Guardians of the Galaxy Vol. 2 doesn’t hit theaters for eight months, but that hasn’t stopped the sequel from building buzz by continually revealing details about the story and characters. One of the consistent themes throughout promotion of the movie is that of family, particularly the quest of Peter Quill, a.k.a. Star-Lord (Chris Pratt), to find his long-lost father, known in the movie as Ego.
The hiring of Kurt Russell to play Ego, a “living planet” who can take human form, is something of a departure from the original character in the comics. This makes it unclear how big of a role Ego will play in Vol. 2, though it will presumably be significant. However, Ego’s role beyond the sequel – and Russell’s future in the Marvel Cinematic Universe – remains uncertain.
Fandango sat down with Russell at the Toronto International Film Festival, where he is promoting the upcoming Deepwater Horizon, to talk about Guardians of the Galaxy Vol. 2 and his role in the movie as Star-Lord’s absentee father. Russell as Ego in Vol. 2 would presumably play a big-enough role that he would stick around for more Guardians of the Galaxy sequels – and perhaps appear elsewhere in future movies set in the Marvel Cinematic Universe, as Ego or someone else. When asked about the possibility of more Marvel, Russell offered this response:
“What you’d have to do is put your mind to it…You have to sit down and say, these are my issues – these are my questions. I’m an audience too. We all run into our own integrity no matter what, as much as I hate to admit it. I need to find a way that this is going to grow and be fun and most of all for me it needs to be fun to find as we go along. Right now I got part of it – we have to see. I don’t know. I don’t know if I fit into that mold.”
Russell also spoke briefly on the relationship between Ego and Star-Lord, hinting at inevitable disappointment. “Kids always put their parents on a pedestal,” he said. “Well, what happens when they don’t turn out to be the people you want them to be?” It echoes Pratt’s recent comments about Star-Lord when he said, “You’re talking about a guy who’s been longing to know who his father is for a long time. He’ll discover if that person lives up to the expectations he has in his head.”
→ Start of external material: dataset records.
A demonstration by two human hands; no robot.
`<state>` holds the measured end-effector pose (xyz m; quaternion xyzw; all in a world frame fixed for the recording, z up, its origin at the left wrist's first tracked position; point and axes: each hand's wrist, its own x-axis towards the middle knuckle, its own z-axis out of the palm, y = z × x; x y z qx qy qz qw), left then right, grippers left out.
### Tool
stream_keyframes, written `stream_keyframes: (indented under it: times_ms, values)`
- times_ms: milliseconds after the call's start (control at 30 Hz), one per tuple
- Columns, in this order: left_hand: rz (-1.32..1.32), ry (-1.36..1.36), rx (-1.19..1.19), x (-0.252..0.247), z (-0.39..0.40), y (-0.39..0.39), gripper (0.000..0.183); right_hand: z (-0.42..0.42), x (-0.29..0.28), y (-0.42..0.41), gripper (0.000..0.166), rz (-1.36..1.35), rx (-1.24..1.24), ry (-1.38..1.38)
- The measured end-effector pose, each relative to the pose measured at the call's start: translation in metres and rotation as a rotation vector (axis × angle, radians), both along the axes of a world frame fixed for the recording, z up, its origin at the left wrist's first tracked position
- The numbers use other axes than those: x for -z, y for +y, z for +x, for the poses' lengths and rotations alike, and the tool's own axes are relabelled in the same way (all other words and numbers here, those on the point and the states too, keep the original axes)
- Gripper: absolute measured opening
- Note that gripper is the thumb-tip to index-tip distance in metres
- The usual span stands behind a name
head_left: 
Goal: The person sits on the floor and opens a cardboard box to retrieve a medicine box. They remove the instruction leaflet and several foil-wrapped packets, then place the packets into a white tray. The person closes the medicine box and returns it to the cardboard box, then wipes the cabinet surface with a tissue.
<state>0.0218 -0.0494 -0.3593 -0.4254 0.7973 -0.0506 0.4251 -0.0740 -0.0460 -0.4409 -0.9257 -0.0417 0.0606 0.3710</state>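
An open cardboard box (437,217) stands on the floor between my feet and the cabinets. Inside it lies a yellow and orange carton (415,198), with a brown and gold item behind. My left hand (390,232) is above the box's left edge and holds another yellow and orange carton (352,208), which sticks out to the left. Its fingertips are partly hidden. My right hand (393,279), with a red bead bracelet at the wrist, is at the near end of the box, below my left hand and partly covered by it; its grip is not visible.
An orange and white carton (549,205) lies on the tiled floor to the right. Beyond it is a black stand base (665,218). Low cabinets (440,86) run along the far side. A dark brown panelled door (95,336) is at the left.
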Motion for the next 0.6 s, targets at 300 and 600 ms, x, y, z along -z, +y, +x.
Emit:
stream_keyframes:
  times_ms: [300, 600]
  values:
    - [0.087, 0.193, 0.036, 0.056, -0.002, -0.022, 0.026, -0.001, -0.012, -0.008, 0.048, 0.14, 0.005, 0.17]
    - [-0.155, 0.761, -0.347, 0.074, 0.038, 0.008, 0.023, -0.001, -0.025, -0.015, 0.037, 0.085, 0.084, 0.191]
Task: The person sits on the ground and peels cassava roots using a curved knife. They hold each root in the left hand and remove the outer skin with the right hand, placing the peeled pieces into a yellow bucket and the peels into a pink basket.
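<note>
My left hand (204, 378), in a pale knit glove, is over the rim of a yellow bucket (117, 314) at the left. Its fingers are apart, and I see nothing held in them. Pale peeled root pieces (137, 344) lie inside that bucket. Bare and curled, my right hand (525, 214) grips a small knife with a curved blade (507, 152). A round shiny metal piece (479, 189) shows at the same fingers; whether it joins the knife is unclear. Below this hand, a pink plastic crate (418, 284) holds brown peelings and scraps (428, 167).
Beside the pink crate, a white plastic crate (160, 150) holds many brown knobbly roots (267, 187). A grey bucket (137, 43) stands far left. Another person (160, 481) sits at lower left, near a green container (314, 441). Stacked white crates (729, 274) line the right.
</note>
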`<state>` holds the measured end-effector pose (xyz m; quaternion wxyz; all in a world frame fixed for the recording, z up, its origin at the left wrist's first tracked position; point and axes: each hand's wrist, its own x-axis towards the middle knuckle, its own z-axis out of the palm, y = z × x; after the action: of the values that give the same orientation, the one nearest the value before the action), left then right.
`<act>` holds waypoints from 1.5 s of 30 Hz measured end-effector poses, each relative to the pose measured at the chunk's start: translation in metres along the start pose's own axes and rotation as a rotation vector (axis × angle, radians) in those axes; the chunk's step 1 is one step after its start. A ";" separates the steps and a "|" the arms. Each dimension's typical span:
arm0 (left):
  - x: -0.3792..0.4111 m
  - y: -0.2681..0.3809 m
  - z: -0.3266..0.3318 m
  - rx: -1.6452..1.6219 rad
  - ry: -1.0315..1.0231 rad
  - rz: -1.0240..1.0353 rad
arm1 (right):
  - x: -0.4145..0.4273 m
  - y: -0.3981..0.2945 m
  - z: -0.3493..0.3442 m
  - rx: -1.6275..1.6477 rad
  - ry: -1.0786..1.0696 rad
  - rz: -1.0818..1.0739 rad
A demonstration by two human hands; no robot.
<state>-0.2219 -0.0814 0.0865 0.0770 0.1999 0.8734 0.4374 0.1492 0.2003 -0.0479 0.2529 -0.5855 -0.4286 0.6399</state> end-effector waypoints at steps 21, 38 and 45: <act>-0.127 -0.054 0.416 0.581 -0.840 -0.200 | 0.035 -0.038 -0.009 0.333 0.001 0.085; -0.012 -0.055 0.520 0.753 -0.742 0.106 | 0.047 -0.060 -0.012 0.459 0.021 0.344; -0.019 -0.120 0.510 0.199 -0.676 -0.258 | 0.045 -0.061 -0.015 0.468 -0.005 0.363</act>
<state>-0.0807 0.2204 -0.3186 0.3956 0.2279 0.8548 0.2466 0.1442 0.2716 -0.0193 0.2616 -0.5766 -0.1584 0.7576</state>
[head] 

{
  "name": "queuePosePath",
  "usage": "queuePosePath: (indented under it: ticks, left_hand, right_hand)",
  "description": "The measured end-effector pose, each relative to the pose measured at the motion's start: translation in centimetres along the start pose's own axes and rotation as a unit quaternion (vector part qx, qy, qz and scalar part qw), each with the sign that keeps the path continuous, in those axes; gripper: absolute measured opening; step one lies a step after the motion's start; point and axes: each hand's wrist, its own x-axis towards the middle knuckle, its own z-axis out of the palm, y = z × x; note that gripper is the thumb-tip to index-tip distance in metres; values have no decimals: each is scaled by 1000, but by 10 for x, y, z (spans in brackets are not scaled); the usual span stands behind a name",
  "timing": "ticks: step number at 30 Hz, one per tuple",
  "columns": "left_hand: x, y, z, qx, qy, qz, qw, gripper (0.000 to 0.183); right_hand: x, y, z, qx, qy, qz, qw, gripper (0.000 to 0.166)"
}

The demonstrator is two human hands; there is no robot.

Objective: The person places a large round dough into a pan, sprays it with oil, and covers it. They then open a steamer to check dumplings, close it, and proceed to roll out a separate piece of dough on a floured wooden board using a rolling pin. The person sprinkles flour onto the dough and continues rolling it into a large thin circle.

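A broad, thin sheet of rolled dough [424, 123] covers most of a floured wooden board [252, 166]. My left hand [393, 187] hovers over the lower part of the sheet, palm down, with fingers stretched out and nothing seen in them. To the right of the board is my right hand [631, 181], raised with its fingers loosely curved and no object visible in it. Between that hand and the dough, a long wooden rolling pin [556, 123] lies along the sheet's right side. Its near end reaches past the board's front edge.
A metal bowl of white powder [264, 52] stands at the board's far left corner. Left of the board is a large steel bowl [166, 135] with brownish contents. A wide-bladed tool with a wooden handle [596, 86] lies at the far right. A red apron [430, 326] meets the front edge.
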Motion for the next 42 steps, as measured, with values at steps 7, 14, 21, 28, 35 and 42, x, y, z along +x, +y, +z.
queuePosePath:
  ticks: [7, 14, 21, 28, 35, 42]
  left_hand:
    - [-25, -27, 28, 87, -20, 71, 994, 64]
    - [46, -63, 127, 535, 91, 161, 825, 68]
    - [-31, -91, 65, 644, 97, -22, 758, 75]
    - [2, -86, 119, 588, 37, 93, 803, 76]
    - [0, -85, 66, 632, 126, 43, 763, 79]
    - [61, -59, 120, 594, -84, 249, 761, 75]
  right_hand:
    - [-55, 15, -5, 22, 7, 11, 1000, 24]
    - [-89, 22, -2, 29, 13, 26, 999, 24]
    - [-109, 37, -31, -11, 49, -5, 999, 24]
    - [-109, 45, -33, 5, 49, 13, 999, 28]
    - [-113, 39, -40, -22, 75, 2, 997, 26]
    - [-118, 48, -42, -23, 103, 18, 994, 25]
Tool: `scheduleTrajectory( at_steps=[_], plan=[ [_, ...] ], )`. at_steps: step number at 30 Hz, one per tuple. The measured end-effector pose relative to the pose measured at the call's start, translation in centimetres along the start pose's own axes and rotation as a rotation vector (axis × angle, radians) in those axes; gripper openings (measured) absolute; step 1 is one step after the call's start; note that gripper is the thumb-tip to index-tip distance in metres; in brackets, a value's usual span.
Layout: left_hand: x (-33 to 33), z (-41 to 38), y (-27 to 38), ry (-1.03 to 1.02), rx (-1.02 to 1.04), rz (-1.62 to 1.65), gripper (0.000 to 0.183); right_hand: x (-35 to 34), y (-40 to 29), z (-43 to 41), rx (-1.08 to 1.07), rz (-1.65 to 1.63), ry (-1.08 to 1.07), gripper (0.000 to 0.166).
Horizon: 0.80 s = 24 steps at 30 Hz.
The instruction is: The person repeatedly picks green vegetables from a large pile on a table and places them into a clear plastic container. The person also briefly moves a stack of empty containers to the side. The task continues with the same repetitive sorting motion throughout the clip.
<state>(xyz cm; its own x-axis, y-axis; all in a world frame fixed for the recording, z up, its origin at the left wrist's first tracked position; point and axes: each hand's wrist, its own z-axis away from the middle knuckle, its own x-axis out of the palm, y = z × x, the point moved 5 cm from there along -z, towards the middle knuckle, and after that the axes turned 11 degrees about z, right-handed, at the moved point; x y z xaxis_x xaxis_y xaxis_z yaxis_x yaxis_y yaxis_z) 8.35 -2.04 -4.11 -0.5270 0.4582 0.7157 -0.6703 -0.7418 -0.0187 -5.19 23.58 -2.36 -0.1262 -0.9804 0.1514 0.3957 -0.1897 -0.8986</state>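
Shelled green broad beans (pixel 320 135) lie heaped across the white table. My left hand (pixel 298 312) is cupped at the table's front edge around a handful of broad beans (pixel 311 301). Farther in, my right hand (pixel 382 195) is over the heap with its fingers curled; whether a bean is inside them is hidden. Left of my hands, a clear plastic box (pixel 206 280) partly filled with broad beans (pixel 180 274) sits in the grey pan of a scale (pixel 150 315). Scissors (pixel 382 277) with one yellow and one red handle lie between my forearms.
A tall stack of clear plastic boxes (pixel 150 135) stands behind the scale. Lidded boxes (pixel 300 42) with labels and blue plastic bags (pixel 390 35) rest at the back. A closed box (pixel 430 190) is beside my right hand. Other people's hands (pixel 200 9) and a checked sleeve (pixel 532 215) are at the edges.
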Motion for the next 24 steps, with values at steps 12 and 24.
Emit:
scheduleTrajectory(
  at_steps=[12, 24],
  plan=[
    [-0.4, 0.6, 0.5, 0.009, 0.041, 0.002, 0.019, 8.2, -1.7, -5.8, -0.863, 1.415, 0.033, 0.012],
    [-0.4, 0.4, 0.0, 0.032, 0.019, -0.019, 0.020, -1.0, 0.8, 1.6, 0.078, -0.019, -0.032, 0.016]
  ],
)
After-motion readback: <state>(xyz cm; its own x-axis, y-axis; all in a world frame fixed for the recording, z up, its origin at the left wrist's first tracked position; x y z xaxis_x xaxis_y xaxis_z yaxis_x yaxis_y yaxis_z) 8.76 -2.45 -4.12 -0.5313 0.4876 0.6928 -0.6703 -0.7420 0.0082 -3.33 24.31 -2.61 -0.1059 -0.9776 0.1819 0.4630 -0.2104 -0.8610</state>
In another recent interview, Russell spoke extensively about Guardians of the Galaxy Vol. 2’s “very complex story”, filled with heavy family themes that director James Gunn also referenced. Those themes will certainly extend to the Guardians themselves, but the story between Star-Lord and Ego, as described by those involved, sounds like one that couldn’t necessarily be contained within a single movie.
Whatever decision Russell ends up making on future Marvel movies, his role in Vol. 2 alone will be pivotal. Russell’s real-life decision could also have a major impact on future Marvel movies. If Ego as a character lives beyond Guardians of the Galaxy Vol. 2 and Russell as a performer does not, re-casting the role would carry its own set of risks. Vol. 2 will ultimately be a commercial success, but the word “integrity” suggests that money won’t be much of a factor in Russell’s decision.
Doctor Strange opens November 4, 2016; Guardians of the Galaxy Vol. 2 – May 5, 2017; Spider-Man: Homecoming– July 7, 2017; Thor: Ragnarok – November 3, 2017; Black Panther – February 16, 2018; Avengers: Infinity War – May 4, 2018; Ant-Man and the Wasp – July 6, 2018; Captain Marvel– March 8, 2019; Avengers 4 – May 3, 2019; and as-yet untitled Marvel movies on July 12, 2019, and on May 1, July 10, and November 6 in 2020.